We were travelling as part of a roadshow and so we all knew we had too little time in each city to do much sightseeing. Thanking the weekends we’d spend in Pasadena and New York City, we left the airport eager to check in at the hotel and check out the city.
As I looked about, trying to find our ride, my eyes fell on a gorgeous Tesla. My jaw dropped. I had no idea when (if at all) I’d ever see a Tesla back home, and my instinct forced me to pull out my camera phone. It was a green, sleek, and slender machine cruising its way through a buzz of busy vehicles trying to pick up travellers and get out of the airport.
For a while I remained stunned, surprised to see such grandeur as part of everyday lifestyle. But soon enough, I saw another one—a white this time—in the same pickup area.
A Tesla is as any other car, I realised. Sure, it’s expensive and elite and makes people gawk with jealousy, but at the end of the day, it’s just another car. It surprised me that there were so many people who could afford Teslas and drive it around town like a casual Toyota.
As we drove through the city, I saw more Teslas and other fancy cars, their drivers wearing a seat belt, focussing on the road—like all other drivers driving smaller cars. But of course, even the smaller and casual cars were far fancier and pricier than anything I’d seen.
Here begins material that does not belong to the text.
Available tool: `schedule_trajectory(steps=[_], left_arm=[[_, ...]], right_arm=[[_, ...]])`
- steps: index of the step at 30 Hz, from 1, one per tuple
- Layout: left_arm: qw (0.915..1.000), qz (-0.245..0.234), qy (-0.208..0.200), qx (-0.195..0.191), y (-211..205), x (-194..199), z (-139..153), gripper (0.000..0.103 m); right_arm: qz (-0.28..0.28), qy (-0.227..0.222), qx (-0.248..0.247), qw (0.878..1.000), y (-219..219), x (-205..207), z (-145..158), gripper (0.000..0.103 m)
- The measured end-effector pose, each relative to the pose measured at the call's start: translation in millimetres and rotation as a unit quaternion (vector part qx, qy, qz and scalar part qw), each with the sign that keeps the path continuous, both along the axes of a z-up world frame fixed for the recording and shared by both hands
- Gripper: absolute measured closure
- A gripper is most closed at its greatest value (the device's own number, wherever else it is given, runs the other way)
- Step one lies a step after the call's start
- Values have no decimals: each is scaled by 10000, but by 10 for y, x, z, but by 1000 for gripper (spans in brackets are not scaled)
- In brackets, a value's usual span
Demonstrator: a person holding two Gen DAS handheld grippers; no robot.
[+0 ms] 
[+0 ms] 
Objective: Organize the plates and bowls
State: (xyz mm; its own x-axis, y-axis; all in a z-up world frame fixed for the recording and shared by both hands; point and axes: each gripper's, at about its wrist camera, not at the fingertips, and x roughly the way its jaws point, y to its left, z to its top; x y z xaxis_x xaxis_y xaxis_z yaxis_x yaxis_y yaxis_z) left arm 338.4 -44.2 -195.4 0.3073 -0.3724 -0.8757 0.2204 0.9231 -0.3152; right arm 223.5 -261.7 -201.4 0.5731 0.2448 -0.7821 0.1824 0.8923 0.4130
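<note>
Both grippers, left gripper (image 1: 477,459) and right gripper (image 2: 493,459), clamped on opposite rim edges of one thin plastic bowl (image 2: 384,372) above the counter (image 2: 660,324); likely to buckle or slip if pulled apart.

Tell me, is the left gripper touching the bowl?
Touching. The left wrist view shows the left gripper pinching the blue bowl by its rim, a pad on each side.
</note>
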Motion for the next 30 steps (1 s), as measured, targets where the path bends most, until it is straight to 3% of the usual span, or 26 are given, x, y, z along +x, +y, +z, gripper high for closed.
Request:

And it dawned on me a few minutes later. California is one the richest states in the US. With Hollywood and Silicon Valley just a few miles away, Teslas on the street were an average thing for LA folk.
The cars were the first thing I saw and they served me a pretty large slice of what life’s like in Los Angeles. It was amazing to me that while halfway across the world people struggled to sustain each day, people here basked in others’ jealously with reckless abandon.
It was just the beginning. I had a lot more to see.